Broadway : The Golden Age : Une époque formidable

Broadway : The Golden Age de Rick McKay, un documentaire à valeur d’archives sur la grande époque du théâtre américain.

Sous le titre de ce documentaire, il est écrit: "By the legends who were there"; c’est peu dire. Le réalisateur Rick McKay a interviewé plus d’une centaine d’acteurs, de compositeurs et d’auteurs de théâtre sur une période de cinq ans. McKay, lui-même danseur et chanteur de formation, a choisi comme point de départ une question simple: y a t-il vraiment eu un âge d’or à Broadway? Après avoir passé au travers de la montagne de témoignages que constitue le film, il n’y a plus aucun doute là-dessus. Il fut un temps où New York vibrait sous les marquises lumineuses; un temps où aller au théâtre était aussi naturel que de prendre un café… et surtout, un temps où un billet coûtait un peu plus d’un dollar.

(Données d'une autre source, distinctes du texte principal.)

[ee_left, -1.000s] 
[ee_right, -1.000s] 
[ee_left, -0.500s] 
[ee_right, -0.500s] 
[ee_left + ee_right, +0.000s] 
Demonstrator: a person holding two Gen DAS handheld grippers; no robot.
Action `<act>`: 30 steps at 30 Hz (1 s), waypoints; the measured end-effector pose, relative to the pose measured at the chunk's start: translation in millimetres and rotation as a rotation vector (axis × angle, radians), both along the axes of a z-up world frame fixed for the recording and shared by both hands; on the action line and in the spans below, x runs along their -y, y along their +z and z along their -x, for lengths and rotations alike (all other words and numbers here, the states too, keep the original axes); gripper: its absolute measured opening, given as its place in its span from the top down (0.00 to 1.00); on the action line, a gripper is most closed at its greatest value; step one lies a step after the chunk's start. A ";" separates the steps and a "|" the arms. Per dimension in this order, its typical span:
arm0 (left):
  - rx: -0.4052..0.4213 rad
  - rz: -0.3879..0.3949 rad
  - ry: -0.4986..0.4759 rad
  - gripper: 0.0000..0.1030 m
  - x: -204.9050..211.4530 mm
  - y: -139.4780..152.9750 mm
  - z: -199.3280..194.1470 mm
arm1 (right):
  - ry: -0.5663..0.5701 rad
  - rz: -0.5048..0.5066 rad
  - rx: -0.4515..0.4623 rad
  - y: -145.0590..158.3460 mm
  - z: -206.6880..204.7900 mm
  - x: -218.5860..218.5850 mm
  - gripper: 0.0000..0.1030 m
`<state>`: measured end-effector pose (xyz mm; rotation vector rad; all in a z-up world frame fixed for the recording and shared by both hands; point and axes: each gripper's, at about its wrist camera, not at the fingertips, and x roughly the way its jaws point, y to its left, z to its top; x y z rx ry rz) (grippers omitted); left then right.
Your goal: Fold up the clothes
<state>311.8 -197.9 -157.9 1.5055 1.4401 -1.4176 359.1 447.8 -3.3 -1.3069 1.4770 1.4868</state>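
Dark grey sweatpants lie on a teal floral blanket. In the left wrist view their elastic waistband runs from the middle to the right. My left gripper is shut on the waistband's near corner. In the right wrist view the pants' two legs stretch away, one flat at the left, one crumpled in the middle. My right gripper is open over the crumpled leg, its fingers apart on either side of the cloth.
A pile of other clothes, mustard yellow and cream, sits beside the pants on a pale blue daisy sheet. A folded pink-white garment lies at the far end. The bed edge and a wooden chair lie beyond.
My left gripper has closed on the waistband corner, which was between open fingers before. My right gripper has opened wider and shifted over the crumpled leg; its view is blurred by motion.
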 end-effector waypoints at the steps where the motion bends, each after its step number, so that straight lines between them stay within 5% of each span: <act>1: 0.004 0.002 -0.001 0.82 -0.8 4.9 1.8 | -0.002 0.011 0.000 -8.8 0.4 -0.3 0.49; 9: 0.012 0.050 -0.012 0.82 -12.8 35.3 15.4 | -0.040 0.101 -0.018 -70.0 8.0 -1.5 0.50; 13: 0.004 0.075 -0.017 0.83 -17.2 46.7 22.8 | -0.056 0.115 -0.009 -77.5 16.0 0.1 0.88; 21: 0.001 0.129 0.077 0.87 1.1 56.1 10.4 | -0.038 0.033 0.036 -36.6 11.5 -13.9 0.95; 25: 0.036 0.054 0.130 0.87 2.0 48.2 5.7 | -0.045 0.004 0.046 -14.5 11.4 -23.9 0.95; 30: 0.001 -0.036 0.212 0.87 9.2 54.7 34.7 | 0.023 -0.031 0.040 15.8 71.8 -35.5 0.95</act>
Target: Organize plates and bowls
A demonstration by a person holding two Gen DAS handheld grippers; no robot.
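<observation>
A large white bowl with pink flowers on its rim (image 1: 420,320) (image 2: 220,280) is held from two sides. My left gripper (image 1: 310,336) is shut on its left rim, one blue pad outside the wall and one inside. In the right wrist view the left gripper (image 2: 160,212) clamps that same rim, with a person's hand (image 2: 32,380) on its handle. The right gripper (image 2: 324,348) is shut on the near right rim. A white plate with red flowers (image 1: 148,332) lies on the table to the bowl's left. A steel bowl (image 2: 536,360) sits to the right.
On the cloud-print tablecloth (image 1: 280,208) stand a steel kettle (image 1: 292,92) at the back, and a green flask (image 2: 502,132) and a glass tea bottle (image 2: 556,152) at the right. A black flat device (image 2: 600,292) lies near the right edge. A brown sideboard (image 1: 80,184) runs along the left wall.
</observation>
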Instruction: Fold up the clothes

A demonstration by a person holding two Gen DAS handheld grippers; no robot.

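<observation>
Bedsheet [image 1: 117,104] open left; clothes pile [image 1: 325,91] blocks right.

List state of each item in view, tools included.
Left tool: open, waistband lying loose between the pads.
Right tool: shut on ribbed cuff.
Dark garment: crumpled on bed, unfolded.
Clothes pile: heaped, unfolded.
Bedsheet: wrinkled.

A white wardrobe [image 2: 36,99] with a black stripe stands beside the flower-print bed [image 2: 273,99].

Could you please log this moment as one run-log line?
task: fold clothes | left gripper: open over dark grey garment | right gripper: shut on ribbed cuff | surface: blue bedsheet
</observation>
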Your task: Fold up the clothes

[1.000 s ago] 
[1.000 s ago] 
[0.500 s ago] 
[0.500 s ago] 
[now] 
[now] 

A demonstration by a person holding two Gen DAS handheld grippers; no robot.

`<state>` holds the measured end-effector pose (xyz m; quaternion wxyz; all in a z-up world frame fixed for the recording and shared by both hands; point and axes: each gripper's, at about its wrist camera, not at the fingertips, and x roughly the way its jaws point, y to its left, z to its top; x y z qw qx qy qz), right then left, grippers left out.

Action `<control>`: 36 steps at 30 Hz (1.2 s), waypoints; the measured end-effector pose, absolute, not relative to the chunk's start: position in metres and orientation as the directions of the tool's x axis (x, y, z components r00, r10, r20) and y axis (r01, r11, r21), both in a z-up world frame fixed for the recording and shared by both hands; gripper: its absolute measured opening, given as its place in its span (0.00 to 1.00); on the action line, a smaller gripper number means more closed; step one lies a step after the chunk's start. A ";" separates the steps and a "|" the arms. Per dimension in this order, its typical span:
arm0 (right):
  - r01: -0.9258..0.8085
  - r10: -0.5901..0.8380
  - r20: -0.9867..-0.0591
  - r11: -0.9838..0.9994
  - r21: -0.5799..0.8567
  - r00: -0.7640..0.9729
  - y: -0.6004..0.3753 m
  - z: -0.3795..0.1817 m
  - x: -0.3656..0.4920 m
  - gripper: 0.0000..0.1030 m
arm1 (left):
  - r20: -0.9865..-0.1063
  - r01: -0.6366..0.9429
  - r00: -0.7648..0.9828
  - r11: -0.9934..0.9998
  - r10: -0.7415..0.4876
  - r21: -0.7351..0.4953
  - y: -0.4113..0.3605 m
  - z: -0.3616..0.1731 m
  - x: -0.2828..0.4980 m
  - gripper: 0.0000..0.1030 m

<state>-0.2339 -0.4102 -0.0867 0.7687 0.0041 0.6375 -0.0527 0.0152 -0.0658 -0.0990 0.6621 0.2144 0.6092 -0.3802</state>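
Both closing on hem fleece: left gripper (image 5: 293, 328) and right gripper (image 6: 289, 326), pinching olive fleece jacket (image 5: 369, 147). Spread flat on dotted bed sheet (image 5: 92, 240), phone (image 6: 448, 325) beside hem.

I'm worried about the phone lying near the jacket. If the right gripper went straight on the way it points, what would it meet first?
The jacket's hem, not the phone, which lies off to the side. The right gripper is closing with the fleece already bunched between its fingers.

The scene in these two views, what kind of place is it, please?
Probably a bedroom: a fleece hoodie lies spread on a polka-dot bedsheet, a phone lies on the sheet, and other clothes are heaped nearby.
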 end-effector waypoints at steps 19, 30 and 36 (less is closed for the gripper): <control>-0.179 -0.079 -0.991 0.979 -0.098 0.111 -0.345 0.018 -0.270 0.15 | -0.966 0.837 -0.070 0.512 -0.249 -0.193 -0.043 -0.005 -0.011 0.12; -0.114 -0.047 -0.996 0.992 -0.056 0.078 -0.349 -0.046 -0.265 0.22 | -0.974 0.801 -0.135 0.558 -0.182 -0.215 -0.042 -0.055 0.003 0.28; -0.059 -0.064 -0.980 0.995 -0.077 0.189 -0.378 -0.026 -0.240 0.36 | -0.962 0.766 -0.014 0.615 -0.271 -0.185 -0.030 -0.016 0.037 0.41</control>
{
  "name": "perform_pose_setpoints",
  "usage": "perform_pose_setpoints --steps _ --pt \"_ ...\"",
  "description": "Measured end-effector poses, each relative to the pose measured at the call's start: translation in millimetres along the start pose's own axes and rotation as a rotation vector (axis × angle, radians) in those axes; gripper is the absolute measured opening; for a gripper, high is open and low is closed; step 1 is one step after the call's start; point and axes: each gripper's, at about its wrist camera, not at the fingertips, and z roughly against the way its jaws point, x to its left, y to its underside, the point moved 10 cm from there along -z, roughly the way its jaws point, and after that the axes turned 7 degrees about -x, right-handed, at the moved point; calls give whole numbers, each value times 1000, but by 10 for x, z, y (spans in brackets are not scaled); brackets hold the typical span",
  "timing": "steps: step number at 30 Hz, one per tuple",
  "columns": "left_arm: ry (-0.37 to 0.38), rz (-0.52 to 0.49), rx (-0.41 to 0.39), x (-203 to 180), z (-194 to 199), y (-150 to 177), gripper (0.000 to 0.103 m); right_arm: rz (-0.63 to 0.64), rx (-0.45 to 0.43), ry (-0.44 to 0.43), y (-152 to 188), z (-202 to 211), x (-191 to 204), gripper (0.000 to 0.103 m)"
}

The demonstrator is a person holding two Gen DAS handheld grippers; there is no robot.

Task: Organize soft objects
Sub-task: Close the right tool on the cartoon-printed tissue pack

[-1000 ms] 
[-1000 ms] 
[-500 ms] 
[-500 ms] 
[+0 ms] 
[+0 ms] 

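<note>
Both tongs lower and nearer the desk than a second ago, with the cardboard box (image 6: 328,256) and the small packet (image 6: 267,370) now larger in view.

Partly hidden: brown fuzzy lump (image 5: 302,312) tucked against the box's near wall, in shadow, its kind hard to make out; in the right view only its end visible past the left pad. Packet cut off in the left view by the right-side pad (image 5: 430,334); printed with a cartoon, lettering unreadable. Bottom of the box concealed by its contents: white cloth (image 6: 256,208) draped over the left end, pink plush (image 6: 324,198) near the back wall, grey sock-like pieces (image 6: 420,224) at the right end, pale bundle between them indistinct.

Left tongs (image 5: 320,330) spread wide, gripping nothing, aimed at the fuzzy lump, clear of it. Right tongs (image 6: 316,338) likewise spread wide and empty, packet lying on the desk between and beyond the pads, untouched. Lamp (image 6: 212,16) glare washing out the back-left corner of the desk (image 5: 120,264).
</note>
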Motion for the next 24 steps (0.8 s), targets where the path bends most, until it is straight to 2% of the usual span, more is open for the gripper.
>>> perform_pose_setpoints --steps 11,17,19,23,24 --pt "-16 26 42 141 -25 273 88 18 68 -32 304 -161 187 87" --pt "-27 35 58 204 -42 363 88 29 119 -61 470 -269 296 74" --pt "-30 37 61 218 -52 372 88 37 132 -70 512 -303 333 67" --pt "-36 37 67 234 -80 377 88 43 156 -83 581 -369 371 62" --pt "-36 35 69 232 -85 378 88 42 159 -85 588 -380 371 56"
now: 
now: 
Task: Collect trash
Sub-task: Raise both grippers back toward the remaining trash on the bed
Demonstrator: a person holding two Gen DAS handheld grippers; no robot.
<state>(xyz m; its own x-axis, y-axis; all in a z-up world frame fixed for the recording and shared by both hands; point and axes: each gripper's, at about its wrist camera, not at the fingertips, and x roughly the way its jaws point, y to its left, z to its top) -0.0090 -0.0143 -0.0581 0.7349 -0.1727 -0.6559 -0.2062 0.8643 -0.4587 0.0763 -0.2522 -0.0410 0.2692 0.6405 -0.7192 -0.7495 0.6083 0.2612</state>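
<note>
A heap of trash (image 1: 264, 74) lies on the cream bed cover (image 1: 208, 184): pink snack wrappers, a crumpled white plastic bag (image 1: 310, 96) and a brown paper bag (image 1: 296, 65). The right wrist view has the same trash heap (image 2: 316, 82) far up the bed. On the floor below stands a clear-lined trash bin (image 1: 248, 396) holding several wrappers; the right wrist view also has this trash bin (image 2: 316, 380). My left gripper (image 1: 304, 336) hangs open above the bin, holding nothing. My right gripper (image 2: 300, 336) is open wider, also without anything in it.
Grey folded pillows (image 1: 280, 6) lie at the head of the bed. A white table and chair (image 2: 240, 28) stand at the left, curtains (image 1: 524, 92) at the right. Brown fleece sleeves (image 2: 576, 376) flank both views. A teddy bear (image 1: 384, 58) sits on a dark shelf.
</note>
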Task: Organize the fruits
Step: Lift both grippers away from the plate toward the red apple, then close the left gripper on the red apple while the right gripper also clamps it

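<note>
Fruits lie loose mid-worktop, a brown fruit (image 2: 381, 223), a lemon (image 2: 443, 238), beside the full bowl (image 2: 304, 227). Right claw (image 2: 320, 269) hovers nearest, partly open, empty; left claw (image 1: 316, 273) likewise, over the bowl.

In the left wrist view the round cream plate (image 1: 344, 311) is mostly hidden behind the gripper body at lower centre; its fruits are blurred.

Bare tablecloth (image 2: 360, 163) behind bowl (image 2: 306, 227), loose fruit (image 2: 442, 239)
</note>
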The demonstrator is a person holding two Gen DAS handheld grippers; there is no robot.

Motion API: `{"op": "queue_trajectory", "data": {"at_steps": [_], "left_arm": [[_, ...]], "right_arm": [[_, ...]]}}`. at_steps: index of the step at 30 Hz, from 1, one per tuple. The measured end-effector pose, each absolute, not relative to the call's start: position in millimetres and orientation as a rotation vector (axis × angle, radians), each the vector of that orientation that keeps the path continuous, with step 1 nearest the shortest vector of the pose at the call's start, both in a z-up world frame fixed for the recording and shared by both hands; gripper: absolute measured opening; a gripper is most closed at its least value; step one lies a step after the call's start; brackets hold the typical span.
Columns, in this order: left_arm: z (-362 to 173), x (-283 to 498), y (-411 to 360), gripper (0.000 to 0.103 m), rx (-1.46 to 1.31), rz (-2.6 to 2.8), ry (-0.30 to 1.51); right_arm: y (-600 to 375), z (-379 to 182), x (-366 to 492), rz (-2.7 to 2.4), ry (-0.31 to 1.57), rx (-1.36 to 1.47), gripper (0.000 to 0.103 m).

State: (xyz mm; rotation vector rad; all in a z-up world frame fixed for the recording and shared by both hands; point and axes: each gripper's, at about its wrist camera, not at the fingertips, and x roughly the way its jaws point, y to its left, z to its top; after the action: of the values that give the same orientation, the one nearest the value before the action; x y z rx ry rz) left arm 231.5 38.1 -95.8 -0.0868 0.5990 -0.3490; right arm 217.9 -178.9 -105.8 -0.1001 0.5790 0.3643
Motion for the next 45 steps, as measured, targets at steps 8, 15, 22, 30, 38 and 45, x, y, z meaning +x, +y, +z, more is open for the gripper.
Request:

Des années 1930 aux années 1960, le film retrace cette époque effervescente que racontent avec mélancolie de grands acteurs tels Ben Gazzara, Gena Rowlands, Angela Lansbury, Julie Harris, Charles Durning, Hume Cronyn, Shirley MacLaine, Martin Landau, Gwen Verdon,… Ils se livrent sans retenue, heureux que quelqu’un s’intéresse enfin à cette période jusqu’à présent peu documentée sur pellicule. Arrivés dans la Grosse Pomme, pour la plupart jeunes et sans un sou, certains racontent comment ils parvenaient à ne pas payer leur place au théâtre en arrivant au deuxième acte. Carol Burnett explique qu’avec ses trois colocataires, elle n’achetait qu’une seule "robe d’audition" qu’elles devaient se partager. Et toute cette joyeuse bande se retrouvait la nuit dans des "drugstores", où Shirley MacLaine, munie d’un citron, confectionnait sa propre limonade. C’était aussi l’époque du grand Tennessee Williams, de l’Actor’s Studio et de tout ce qui constitua les bases du renouveau du cinéma américain.

Le film, bien qu’il soit passionnant, a le défaut de ses qualités. La richesse de ses témoignages lui confère du même coup un style "têtes parlantes" qui le relègue plus dans le rang des documentaires télévisuels que cinématographiques. Il est vrai, nous y découvrons quelques vieilles images d’archives et quelques rares trouvailles (comme une bande audio de A Streetcar Named Desire avec Marlon Brando et Jessica Tandy ou encore des images de la première version de West Side Story en 1957), mais le tout est monté de façon plutôt banale. Cela n’enlève cependant rien à la grande valeur des renseignements qu’il contient. Plusieurs des intervenants sont aujourd’hui très âgés, quelques uns nous ont même déjà quittés depuis leur apparition dans le film, ce qui ne fait qu’ajouter à l’impression qu’il s’agit là d’une œuvre très précieuse. Il reste qu’on peut quand même reprocher à Broadway: The Golden Age de ne pas faire de mise en contexte historique et de rester somme toute assez anecdotique. En ce sens, il apportera sans doute plus de plaisir aux initiés.